(Description of the task)
Transcribe the data verbatim and drop its images.

(Raw data)
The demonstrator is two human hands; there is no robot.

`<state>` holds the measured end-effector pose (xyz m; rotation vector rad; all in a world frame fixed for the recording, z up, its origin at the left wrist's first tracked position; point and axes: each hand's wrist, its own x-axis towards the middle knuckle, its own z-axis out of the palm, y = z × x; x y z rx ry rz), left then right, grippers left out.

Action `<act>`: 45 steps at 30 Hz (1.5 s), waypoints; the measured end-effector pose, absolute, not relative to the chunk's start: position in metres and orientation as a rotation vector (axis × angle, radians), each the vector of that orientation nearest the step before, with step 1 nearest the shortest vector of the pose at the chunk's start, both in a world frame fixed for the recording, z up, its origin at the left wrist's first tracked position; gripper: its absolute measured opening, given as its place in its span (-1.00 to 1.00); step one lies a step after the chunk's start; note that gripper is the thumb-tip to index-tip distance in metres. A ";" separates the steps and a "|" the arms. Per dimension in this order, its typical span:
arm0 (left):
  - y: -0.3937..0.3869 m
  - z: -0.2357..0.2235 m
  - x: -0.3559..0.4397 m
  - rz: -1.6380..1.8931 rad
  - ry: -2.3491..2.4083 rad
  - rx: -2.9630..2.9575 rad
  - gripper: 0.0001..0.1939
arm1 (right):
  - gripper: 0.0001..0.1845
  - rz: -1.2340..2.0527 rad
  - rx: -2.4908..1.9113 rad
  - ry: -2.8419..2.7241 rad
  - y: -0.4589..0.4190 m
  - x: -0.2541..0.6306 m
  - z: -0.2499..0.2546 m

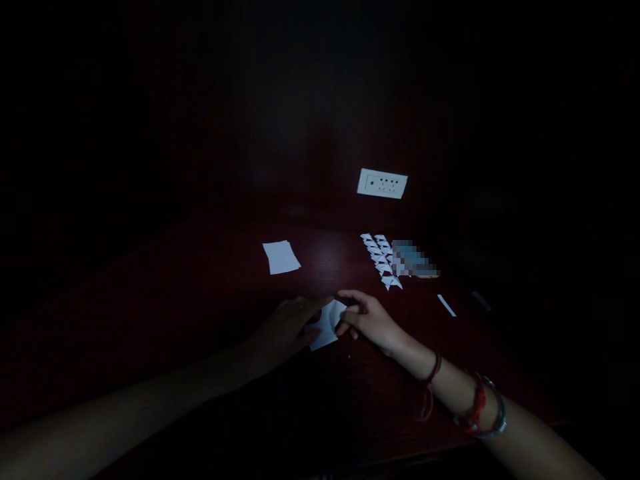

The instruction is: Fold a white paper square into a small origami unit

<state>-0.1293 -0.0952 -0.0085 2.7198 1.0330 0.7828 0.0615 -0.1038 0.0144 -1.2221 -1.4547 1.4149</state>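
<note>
A small white sheet of paper with a crease running through it lies on the dark red table between my hands. My left hand holds its left side, the index finger reaching along the top edge and the thumb lower down on the paper. At the right edge, my right hand has its thumb and curled fingers on the paper, while its index finger stretches out toward the top corner. Poor light hides some of the left fingers.
A stack of white paper lies farther back on the table. Rows of folded paper pieces stand at the right, beside a blurred-out phone-like object. A paper strip lies nearer. A socket panel is on the back wall.
</note>
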 end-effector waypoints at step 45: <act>-0.100 0.003 -0.124 0.803 1.126 2.605 -0.69 | -0.82 0.818 -1.281 -1.970 -0.105 0.059 0.015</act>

(Exercise solution)
The demonstrator is two human hands; there is no robot.

`<state>` holds the measured end-effector pose (xyz m; rotation vector rad; all in a world frame fixed for the recording, z up, its origin at the left wrist's first tracked position; point and axes: each hand's wrist, its own x-axis towards the middle knuckle, its own z-axis out of the palm, y = z × x; x y z rx ry rz), left then right, grippers left out.

Action `<act>`: 45 steps at 30 Hz (1.5 s), waypoints; the measured end-effector pose, absolute, not relative to the chunk's start: position in metres and orientation as a rotation vector (axis × angle, radians), each the vector of that orientation nearest the step before, with step 1 nearest the shortest vector of the pose at the chunk's start, both in a world frame fixed for the recording, z up, its origin at the left wrist's first tracked position; gripper: its absolute measured opening, given as its place in its span (-1.00 to 1.00); step one lies a step after the chunk's start; note that gripper is the thumb-tip to index-tip distance in metres. A ";" separates the steps and a "|" the arms. Per dimension in this order, its typical span:
arm0 (left):
  - y: -0.3937..0.3869 m
  - z: -0.2357..0.2235 m
  - x: -0.3559..0.4397 m
  - rz: -1.6380..1.8931 rad
  - ry: -2.3491..2.4083 rad
  - rx: -2.9630..2.9575 rad
  - gripper: 0.0001..0.1939
arm1 (right):
  - gripper: 0.0001..0.1845
  - rz: -1.2340..2.0527 rad
  - rx: -2.4908..1.9113 rad
  - ry: -2.8419..2.7241 rad
  - y: -0.4589..0.4190 m
  - x: -0.2541..0.6306 m
  - z: -0.2499..0.2546 m


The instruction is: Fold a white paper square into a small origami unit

<state>-0.1293 -0.0952 -0.0085 2.7198 1.0330 0.7828 0.0615 -0.1038 0.0144 -1.2221 -1.4547 1.4149</state>
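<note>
A small white sheet of paper with a crease running through it lies on the dark red table between my hands. My left hand holds its left side, the index finger reaching along the top edge and the thumb lower down on the paper. At the right edge, my right hand has its thumb and curled fingers on the paper, while its index finger stretches out toward the top corner. Poor light hides some of the left fingers.
A stack of white paper lies farther back on the table. Rows of folded paper pieces stand at the right, beside a blurred-out phone-like object. A paper strip lies nearer. A socket panel is on the back wall.
</note>
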 end-effector waypoints at step 45: <act>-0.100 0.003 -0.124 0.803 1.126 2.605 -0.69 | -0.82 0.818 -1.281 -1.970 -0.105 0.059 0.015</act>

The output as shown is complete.